Starting in an age when no one, least of all Britannia, ruled the waves, he explains the mythology that grew up around our shores. There was no navy to start with but the Vikings helped to foster piracy and Henry IV licensed seafarers to destroy enemies of the kingdom and “keep the seas”. So pervasive was this tradition that only in 1856 did Britain formally renounce the licensing of privateers to capture enemy ships.
 
Foreign resources always came in handy. Danish mercenaries served in Edward the Confessor’s navy, when Anglo-Saxon sea power was at its height, and the Atlantic was opened up by that great Englishman Giovanni Caboto of Genoa, also known as John Cabot. From there, it was a short step to unleashing adventurers such as Francis Drake and John Hawkins to plunder the Spanish empire. With so much treasure at stake, it is not surprising that they fought one another almost as ferociously as they did the enemy.
 
Britain was designed for maritime power. It is a compelling truth and though Wilson strives to emphasise the setbacks, they were always of a lesser order than the triumphs. As Pitt the Elder said, the lesson of history is that when exerting power by sea, we become “the dread of the world; when by land, the contempt of it”.
 
This epic is peopled by vividly described national types.

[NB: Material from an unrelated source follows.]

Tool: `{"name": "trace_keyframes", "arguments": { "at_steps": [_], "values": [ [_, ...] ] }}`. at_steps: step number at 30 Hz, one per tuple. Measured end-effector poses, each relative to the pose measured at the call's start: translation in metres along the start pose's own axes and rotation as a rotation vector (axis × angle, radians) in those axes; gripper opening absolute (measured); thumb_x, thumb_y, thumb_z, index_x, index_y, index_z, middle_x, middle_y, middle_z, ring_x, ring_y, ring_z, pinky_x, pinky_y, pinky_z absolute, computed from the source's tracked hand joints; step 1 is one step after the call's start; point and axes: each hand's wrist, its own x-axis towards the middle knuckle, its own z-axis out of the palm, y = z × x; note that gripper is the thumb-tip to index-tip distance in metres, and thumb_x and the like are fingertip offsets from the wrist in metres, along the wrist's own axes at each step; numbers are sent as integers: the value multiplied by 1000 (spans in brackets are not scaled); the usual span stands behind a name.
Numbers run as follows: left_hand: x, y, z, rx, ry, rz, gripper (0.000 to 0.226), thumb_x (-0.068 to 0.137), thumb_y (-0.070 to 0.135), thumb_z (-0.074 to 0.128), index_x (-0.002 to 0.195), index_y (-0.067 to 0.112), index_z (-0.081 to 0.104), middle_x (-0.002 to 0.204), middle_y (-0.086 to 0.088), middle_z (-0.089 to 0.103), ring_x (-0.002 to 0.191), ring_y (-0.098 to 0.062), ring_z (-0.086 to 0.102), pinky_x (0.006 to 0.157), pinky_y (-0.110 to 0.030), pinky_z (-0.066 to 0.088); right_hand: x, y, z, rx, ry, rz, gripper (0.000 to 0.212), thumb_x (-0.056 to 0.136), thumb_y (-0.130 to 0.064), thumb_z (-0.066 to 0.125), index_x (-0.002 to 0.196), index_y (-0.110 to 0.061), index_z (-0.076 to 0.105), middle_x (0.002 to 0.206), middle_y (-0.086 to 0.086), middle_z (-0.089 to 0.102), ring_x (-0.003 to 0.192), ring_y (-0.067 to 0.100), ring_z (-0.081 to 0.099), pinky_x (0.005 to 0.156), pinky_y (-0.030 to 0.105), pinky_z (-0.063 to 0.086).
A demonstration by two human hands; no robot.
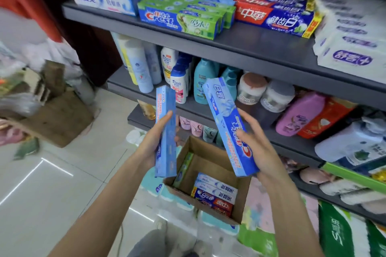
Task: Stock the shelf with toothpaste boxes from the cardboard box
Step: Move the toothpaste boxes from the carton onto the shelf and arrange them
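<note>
Glossy pale tiled floor point(52, 183) reflecting ceiling lights.

1. There is one view only, from a camera worn on the person's head, so no second view shares the scene.
2. It looks forward and down, tilted, with the shelf point(208, 48) running from upper left to the right edge.
3. It sits close: both forearms rise from the bottom edge, and the cardboard box point(208, 173) lies at lower centre.
4. Wide-angle bending curves the shelf edges; the margins are blurred.

Light-blue toothpaste boxes point(228, 129), brown cardboard box point(243, 200), grey shelf point(240, 48), green-and-blue Crest boxes point(179, 21).
</note>
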Motion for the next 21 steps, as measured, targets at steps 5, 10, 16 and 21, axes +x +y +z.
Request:
{"name": "trace_keyframes", "arguments": {
  "at_steps": [5, 10, 16, 21],
  "values": [
    [-19, 33, -13, -104, -122, 121, 39, 78, 37, 51, 103, 7, 51, 72, -9, 55, 53, -18, 60, 52, -29, 55, 11, -44, 8, -64, 10, -119, 24, 87, -15, 60, 104, -33, 56, 87, -13, 72, 70, 6, 68, 57, 20, 54],
    [-21, 80, -11, 129, -128, 406, 55, 80, 33, 65, 131, 38, 45, 90, 6, 67, 67, -11, 63, 64, -28, 55, 46, -87, 19, -155, 140, -202, 18, 95, -14, 46, 96, -27, 58, 81, -10, 69, 61, 4, 64, 57, 24, 49],
    [4, 178, 4, 593, -27, 824, 56, 82, 37, 67, 130, 48, 40, 119, 18, 62, 96, 3, 61, 86, -16, 47, 88, -139, 41, -248, 139, -325, 8, 92, -20, 56, 96, -27, 60, 83, -7, 69, 61, 5, 64, 53, 19, 49],
    [47, 261, 6, 1210, 38, 1257, 75, 68, 68, 55, 137, 53, 27, 124, 5, 59, 112, -15, 57, 94, -36, 46, 132, -178, 55, -475, 163, -440, 22, 88, -14, 63, 94, -35, 61, 89, 7, 66, 67, 8, 61, 63, 21, 46]
  ]
}}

Hawkins is one, a dashing roughneck who used the sea – as did Drake and many others – to haul himself up the social ladder. Another is Frederic “Johnnie” Walker, the U-boat killer of the Second World War, whose grit and coolness arguably turned the tide in the battle of the Atlantic.
 
The British love a great ship almost as much as a great commander. Turner’s The Fighting Temeraire is the nation’s favourite painting and the Victory is a shrine. In 1418, Henry V launched the Grace Dieu, a colossus. Ultimately, she was the Bismarck of her day, an empty symbol that ended up on the bottom before she could do significant harm.
 
Wilson tackles this formidable canvas with zeal and spirit. He is strong on strategy and analysis, yet also throws himself into the great battle scenes, of which his account of the battle of the Nile in 1798 is particularly effective. Nelson’s preparations in the years leading up to Trafalgar are shown to have been as important as his battle plan, along with his meticulous care for the fleet’s health. “It is easier,” he said, “for an officer to keep men healthy than for a physician to cure them.” Yet there was so much more to the navy than battle. It charted oceans – then gifted this knowledge to other seafaring nations – and opened the world to scientific discovery, as well as trade and commerce. Among its most heroic yet least sung endeavours was the 60-year campaign to stamp out the African slave trade with vessels of the Preventative Squadron.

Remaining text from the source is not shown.